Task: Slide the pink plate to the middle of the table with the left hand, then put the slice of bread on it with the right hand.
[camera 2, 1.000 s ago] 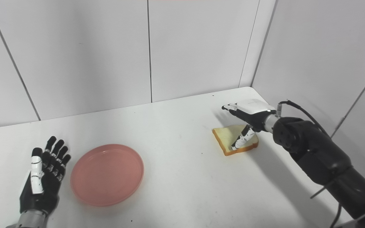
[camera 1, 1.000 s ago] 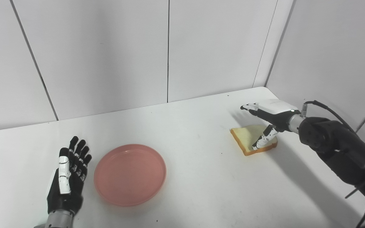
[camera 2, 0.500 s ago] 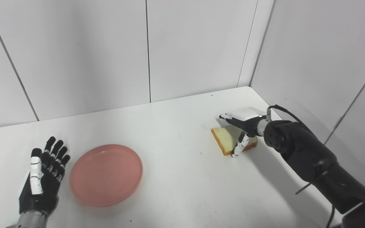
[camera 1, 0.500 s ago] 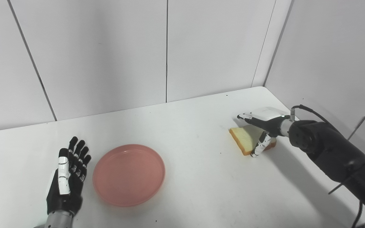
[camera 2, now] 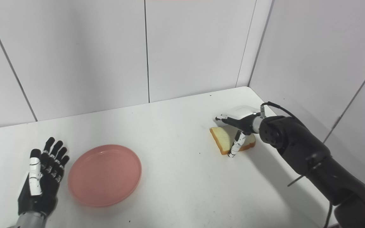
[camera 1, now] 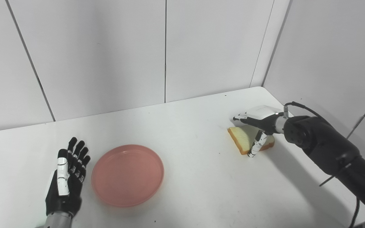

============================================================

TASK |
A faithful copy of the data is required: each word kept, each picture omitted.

SOLUTION FOR THIS TASK |
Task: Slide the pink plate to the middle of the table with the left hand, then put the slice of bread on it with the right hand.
[camera 2, 1.000 s ago] 
[camera 1, 1.000 s ago] 
[camera 2, 0.500 s ago] 
[camera 1, 0.500 s ago] 
[camera 2, now] 
[camera 1, now] 

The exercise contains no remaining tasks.